▶ **WHAT TO PRODUCE**: The line containing "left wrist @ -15" marks where to begin; quote it and every line after it through the end of the data, exactly as written.
[[ DATA EXTRACT, beginning ]]
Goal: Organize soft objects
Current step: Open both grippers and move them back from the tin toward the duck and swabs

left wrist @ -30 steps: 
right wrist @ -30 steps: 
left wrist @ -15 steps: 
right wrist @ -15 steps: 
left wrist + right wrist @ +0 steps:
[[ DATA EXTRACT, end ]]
▶ **ANSWER**:
left wrist @ -15 steps: 
right wrist @ -15 steps: 
left wrist + right wrist @ +0 steps:

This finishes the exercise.